Piszę do Was jeszcze przełykając
łzy wzruszenia, nieco porażona siłą emocji tej książki. Chociaż nie jestem
ślepa na wady.
Ania to dziecko z którym żadne z nas nie chciałoby siedzieć w szkolnej
ławce. Na pewno pamiętacie takie osoby ze swoich lat szkolnych. Śmierdząca,
gruba dziewczyna, stanowiąca idealny temat do żartów, kpin i okrutnych zabaw
szkolnej codzienności. Zawsze sama,
zawsze winna. Wyalienowana. Dzieci w podstawówce nie patrzą na kogoś takiego
jak na tajemnicę do rozwiązania. Nie zastanawiają się czy dziewczyna po prostu
ma problem, może trzeba jej pomóc, ułatwić wyjście ze skorupy a wtedy okaże się
że to człowiek kryształ. Nigdy w życiu, w podstawówce nie operuje się takimi
pojęciami. Po prostu wyczuwa się słabszego osobnika i łoi ile wlezie. Ania nie tylko jest fizycznie nieatrakcyjna,
nie dba o higienę, nosi znoszone ubrania, po prostu jest inna. Czyta, pochłania
książki, nie ma pieniędzy na dziecięce przyjemności. Odstaje jak tylko można.

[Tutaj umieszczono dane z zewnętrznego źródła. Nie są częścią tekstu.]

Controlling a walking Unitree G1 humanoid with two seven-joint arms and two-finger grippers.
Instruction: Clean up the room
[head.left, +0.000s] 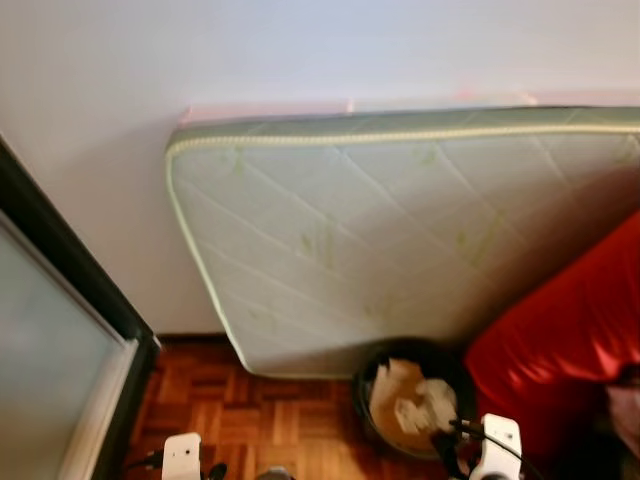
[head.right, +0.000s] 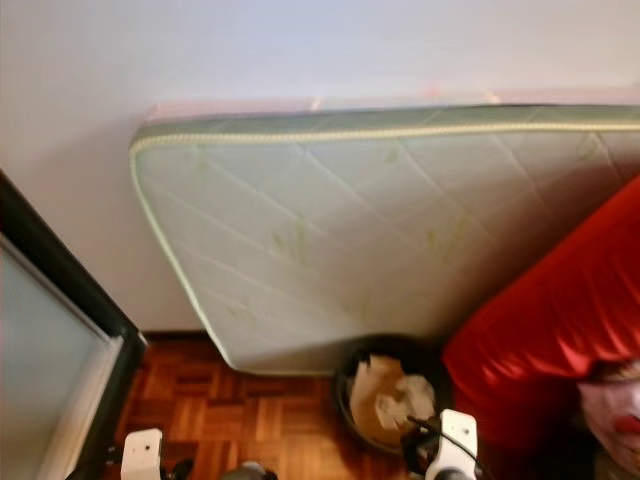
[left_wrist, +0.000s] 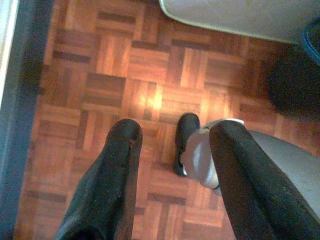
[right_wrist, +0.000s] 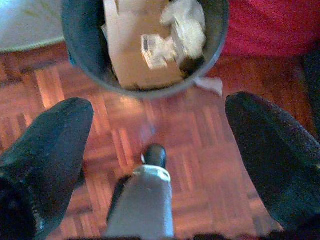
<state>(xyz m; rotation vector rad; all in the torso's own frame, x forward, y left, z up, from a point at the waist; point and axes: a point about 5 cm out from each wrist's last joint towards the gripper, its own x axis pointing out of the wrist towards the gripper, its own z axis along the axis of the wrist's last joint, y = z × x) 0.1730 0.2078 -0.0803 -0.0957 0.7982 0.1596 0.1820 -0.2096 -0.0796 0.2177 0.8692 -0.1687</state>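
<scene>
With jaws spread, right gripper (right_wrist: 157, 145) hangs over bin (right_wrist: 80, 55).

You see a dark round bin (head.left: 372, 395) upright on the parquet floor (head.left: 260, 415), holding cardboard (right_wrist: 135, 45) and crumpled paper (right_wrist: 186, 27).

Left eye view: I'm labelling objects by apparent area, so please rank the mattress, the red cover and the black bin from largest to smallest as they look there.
1. Mattress, leaning on the wall, by far the largest.
2. Red cover, cut off by the frame edge.
3. Black bin, holding cardboard and paper, the smallest.
</scene>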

Co się kryje za tą nieprzyjemną
fasadą? Ano dziecko opuszczone przez rodziców. Matkę i ojca, którzy fizycznie z
Anią mieszkają, ale córka nic ich nie obchodzi, jedynie ojciec podejmuje pewne
„próby” wychowania córki, to jest, gdy dziewczynka zrobi coś co on uważa za
naganne to ją bije. Jedynym Azylem Ani
jest biblioteka, wraz z Panią Sabiną, która jest dyrektorką tej instytucji.
Pani Sabina jest pierwszą osobą, która przymyka nos, na nieprzyjemną woń
dziewczynki. Patrzy sercem, widzi zagubioną samotną istotę i wyciąga do niej
pomocną dłoń. Podsuwa książki, rozmawia, zmienia życie Ani. Jest pierwszym
ogniwem w łańcuszku dobra, którego doświadczy Ania i który odmieni jej życie.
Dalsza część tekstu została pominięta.